CHAMPAIGN, Ill. (PRWEB) May 28, 2018

Is there a connection between the observed decline in church giving and membership numbers and a lack of a positive agenda for affluence?

Declines in church membership have been found in survey responses, and empty tomb, inc. research, based on reported numbers, has also found membership and giving declining.

Many church leaders and others are concerned about how to reverse the downward trends.

As a result of its research, empty tomb, inc., suggests a connection between declining giving patterns and the lack of a positive agenda for the affluence that has flooded the U.S., especially since World War II.

Using data from the Yearbook of American and Canadian Churches series and denominational reports, empty tomb analyzed data for 11 denominations from 1921 through 2015. As a percent of income, church member giving was higher from 1921 through 1940 than it was in 2015.

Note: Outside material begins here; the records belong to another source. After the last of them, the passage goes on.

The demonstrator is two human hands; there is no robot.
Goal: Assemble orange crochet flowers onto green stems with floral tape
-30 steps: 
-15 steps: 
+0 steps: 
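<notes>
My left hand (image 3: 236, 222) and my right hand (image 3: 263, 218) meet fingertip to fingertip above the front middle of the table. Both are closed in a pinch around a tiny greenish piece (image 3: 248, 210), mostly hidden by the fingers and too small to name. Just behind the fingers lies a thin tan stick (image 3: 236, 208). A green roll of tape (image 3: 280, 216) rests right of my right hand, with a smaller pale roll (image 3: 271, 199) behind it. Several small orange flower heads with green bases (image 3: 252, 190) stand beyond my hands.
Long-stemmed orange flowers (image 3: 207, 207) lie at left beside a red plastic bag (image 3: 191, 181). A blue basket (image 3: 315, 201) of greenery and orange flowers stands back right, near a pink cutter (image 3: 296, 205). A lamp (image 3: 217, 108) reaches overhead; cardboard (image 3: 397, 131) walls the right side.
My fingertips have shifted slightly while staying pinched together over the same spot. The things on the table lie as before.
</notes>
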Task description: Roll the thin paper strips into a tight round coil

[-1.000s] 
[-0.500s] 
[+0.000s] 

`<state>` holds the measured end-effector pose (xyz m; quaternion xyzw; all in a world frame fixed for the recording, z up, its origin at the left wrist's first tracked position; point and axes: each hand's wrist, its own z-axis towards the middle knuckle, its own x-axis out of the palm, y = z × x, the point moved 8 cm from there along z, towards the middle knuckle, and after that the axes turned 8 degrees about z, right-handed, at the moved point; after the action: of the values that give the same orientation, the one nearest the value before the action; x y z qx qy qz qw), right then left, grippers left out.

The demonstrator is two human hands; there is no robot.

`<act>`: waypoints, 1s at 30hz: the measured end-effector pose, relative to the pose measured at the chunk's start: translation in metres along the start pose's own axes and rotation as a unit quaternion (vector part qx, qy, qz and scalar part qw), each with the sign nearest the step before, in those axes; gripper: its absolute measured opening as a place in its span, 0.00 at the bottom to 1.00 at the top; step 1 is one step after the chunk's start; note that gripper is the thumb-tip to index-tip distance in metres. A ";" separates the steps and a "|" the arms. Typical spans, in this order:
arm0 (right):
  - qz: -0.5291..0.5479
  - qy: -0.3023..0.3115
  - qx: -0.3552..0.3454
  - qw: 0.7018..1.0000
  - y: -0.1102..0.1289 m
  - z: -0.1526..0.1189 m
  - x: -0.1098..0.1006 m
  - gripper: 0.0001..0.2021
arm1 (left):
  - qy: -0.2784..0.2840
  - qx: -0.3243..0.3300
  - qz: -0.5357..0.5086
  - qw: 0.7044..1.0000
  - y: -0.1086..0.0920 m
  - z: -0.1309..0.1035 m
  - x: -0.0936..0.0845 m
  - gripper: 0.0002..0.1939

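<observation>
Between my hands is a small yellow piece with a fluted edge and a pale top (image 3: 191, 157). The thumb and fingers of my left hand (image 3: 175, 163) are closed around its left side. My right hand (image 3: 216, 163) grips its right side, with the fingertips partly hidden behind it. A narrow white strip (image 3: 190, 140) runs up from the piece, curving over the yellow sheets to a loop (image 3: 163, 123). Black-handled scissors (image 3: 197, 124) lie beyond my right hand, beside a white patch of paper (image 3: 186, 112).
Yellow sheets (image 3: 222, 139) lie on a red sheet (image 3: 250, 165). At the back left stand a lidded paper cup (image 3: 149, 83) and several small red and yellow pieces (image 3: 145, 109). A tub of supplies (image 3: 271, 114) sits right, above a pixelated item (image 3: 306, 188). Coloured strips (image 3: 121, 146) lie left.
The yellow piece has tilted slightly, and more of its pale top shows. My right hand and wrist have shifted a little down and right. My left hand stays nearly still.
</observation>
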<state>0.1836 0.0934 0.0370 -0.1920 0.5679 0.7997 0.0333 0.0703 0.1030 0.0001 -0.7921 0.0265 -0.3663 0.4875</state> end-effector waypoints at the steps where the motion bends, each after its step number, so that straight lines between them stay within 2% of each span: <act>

This comparison is true even though U.S. per capita Disposable (after-tax) Personal Income (DPI) increased 537% from 1921 to 2015. Adjusted for inflation, per capita DPI was $6,000 in 1921, and $38,237 in 2015. Yet church member giving as a percent of income was 2.9% in 1921 and 2.2% in 2015.

Even in the depth of the Great Depression, church member giving as a percent of income was 3.2% in 1933, when income was $5,034, the lowest amount in the 1921 through 2015 period. Although income increased 660% between 1933 and 2015, the percent of income given by church members was down 33% from the 1933 base in giving as a percent of income.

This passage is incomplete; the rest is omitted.